November 15, 2012
Glaciers of Afghanistan have received little detailed attention for obvious reasons, only satellite image analysis of selected areas has been completed Haritashiya et al (2009) and Shroder and Bishop (2010), both studies noting a significant retreat and downwasting. In this post glaciers in the remote area around Yajun Peak in the Hindu Kush 150 km northeast of Bagram Airbase and 75 km west of the Pakistan Border are examined. Landsat imagery from 1998 (1st image below), 2010 (2nd image below) and 2012 (3rd image below) are used in combination with 2008 Google Earth imager (Last image below). Changes in three glaciers on Yajun Peak (6024 m) are highlighted.
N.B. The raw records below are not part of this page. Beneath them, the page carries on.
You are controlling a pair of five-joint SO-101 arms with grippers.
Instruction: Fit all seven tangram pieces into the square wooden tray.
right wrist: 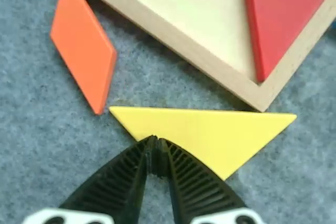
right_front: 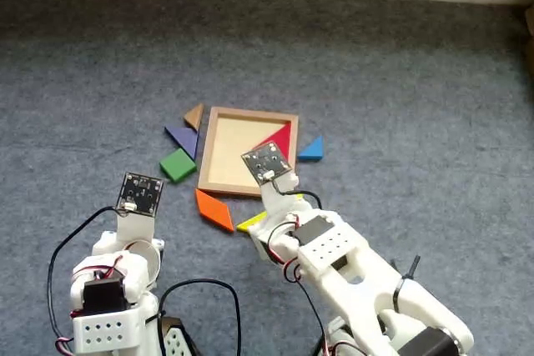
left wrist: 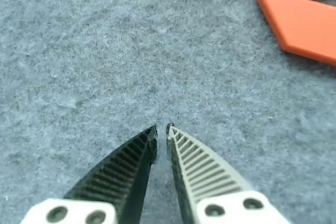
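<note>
- Your right gripper is closed, tips together at the near edge of the yellow triangle. I can't tell whether they press on it.
- That yellow piece lies flat on the carpet, just outside the tray's near corner. Shut tips will likely skate over so thin a piece, so open them before you try to lift it.
- If you shove it forward instead, it could jam against the rim or drag the loose tray along.
- Your left gripper is all but closed on nothing, above bare carpet.
- The orange piece sits just beside the yellow's point. A sideways sweep would probably knock it askew.
- The tray holds one piece, the red triangle, against its right side in the high view. The rest of its floor is bare.
- A bump on the rim may shift the red out of its corner.
- Beyond, green, purple and tan lie outside the tray's left edge, and blue outside its right. Six pieces are still out.
</note>
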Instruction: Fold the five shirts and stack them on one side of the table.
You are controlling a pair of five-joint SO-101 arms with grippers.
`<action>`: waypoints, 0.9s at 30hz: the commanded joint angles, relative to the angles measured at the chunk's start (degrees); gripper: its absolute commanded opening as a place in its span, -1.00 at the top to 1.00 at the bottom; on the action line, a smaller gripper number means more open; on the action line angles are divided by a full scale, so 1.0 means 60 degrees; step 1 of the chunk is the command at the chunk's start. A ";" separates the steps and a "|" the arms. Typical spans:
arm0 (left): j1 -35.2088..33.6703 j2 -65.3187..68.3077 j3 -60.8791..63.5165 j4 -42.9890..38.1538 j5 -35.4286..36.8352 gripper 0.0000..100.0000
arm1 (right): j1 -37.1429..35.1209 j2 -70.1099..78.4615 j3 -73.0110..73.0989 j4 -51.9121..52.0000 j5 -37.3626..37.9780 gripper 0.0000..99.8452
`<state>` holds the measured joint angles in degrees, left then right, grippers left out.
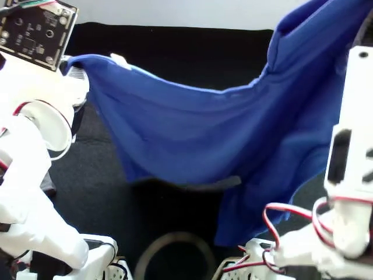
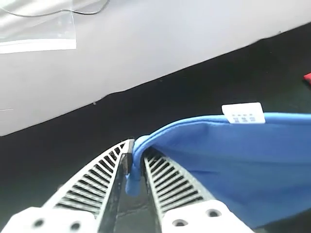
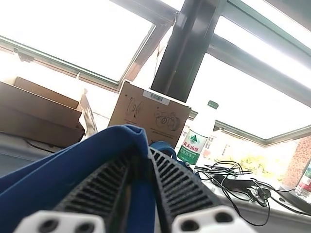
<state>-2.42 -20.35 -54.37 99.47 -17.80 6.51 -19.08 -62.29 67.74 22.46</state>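
Shirt first, from the high view: a blue shirt hangs spread in the air over the black table, strung between the two arms. One corner is up at the left arm, the other higher at the right arm, so its upper edge sags in the middle. A white tag stands on that edge close to the left arm. Whether the lowest fold touches the table cannot be told.

In the left wrist view the left gripper has its ribbed fingers pressed nearly together, with only the shirt's hem pinched between them. The cloth runs off to one side with the tag a little way along it.

In the right wrist view the right gripper points up toward windows. Its fingers are closed tight on a bunched fold of the blue cloth, which drapes over one of them. Beyond stand a cardboard box, a plastic bottle and loose cables.
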 commanded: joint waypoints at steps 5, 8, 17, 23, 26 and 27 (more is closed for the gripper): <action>-0.0769 -0.0139 -0.1385 -0.0293 0.0073 0.98 | -0.0022 0.0139 -0.0271 -0.1385 0.0117 0.99; -0.0813 -0.0139 -0.1722 -0.0278 0.0073 0.98 | -0.0051 0.0139 -0.0271 -0.1502 0.0117 0.99; -0.0755 -0.0154 -0.1810 0.0161 0.0117 0.98 | -0.0198 -0.0315 -0.0374 -0.0652 0.0088 0.99; -0.0799 -0.0418 -0.1062 0.0322 0.0132 0.98 | -0.1033 -0.1311 -0.0374 0.0330 0.0103 0.99; -0.0755 -0.1121 0.0227 0.0308 0.0132 0.98 | -0.1033 -0.1575 -0.0359 0.0374 0.0103 0.99; -0.0769 -0.1399 0.0725 0.0308 0.0132 0.98 | -0.1033 -0.1634 -0.0359 0.0374 0.0103 0.99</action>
<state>-6.73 -25.27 -56.13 101.14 -17.63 0.79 -27.96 -63.16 69.67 22.46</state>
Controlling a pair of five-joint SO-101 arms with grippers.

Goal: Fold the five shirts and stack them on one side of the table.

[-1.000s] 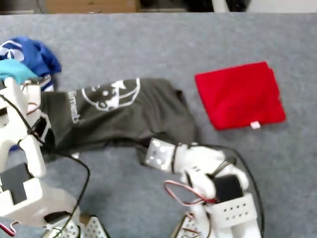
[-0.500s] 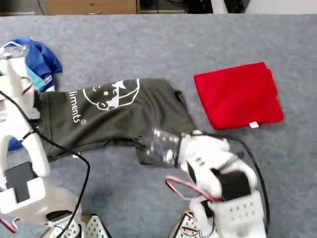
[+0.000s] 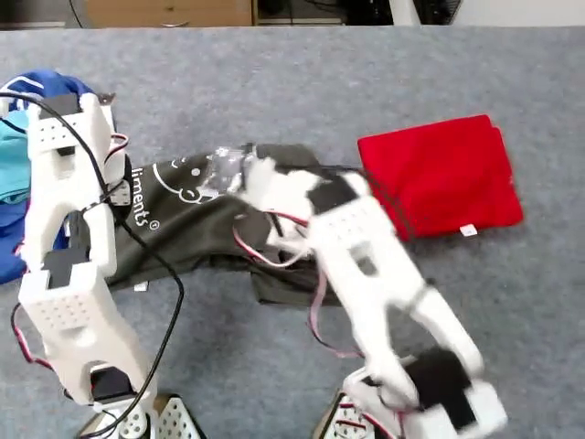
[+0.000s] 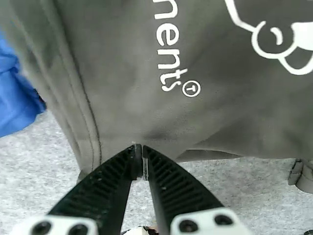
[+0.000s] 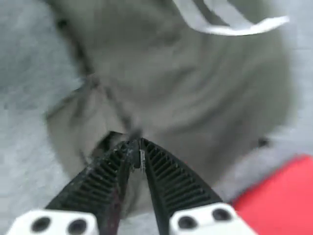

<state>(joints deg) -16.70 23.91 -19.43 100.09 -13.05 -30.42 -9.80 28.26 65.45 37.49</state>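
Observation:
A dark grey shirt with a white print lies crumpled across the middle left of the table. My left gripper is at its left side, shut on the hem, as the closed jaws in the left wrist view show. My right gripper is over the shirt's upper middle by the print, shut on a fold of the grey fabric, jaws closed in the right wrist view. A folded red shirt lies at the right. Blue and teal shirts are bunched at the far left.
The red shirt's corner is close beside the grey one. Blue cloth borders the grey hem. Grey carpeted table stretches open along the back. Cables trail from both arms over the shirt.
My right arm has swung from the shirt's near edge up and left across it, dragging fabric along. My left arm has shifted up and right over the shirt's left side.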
The yellow arrows indicate the expansion of bare rock amid a glacier draining south from Yajun Peak. The expansion of the bare rock area from the terminus area in 1998 to 2012 is evident as is the expanded area of the ridge in the upper glacier noted by the yellow arrow in each image. The magenta arrows indicate the terminus of a glacier draining west from Yajun Peak that in 1998 did not have a lake at the terminus. In the 2008, 2010 and 2012 imagery a small lake has developed as the glacier has thinned and retreated. The third glacier flows northwest and terminates in 1998 at a green line that is a one kilometer long line between two specific topographic points in each image. The glacier has retreated from the green line by 2008 and the retreat is 125 meters by 2012. In the 2008 Google Earth image a purple arrow points out the upper basin of a fourth glacier that is no longer ice or even snow filled. This along with the expansion of the bedrock ridge near the top of the glacier with yellow arrows indicates that even the accumulation zone of these glaciers are not persistently snow covered. Glaciers that lack a persistent snowcover cannot survive (Pelto, 2010). To see the details just click on each image and an expanded version will appear.
In previous posts on glaciers in the region the Emend Watershed and Zemestan Glacier the retreat is similar.